● Instructions to follow:
Repeat the material in full. Keep every line exactly as it is.
-- Entries supplied follows --
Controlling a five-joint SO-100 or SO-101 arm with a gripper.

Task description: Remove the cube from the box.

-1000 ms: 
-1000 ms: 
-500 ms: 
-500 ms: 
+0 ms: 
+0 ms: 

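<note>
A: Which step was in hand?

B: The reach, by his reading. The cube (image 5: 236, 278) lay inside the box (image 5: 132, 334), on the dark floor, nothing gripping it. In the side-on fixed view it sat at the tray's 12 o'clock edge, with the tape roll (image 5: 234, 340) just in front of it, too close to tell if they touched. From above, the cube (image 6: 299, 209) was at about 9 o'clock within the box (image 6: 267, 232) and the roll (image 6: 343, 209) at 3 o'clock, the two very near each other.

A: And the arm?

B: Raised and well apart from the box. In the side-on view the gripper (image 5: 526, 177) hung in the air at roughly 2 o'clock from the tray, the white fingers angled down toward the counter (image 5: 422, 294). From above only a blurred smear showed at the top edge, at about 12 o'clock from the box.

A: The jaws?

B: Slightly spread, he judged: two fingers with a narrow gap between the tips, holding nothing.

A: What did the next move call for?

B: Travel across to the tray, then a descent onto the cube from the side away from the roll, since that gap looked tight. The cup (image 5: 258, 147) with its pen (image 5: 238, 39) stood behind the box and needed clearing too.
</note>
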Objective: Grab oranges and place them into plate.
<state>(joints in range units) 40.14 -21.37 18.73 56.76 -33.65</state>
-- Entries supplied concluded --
● Answer for the task:
Controlling a five-joint SO-100 or SO-101 arm with a gripper.

Task description: Remove the cube from the box.

-1000 ms: 
-1000 ms: 
-500 ms: 
-500 ms: 
+0 ms: 
+0 ms: 

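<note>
A: Which step was in hand?

B: The reach, by his reading. The cube (image 5: 236, 278) lay inside the box (image 5: 132, 334), on the dark floor, nothing gripping it. In the side-on fixed view it sat at the tray's 12 o'clock edge, with the tape roll (image 5: 234, 340) just in front of it, too close to tell if they touched. From above, the cube (image 6: 299, 209) was at about 9 o'clock within the box (image 6: 267, 232) and the roll (image 6: 343, 209) at 3 o'clock, the two very near each other.

A: And the arm?

B: Raised and well apart from the box. In the side-on view the gripper (image 5: 526, 177) hung in the air at roughly 2 o'clock from the tray, the white fingers angled down toward the counter (image 5: 422, 294). From above only a blurred smear showed at the top edge, at about 12 o'clock from the box.

A: The jaws?

B: Slightly spread, he judged: two fingers with a narrow gap between the tips, holding nothing.

A: What did the next move call for?

B: Travel across to the tray, then a descent onto the cube from the side away from the roll, since that gap looked tight. The cup (image 5: 258, 147) with its pen (image 5: 238, 39) stood behind the box and needed clearing too.
</note>
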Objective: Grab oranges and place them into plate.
<state>(joints in range units) 40.14 -21.37 18.73 56.76 -33.65</state>

The required output is now complete.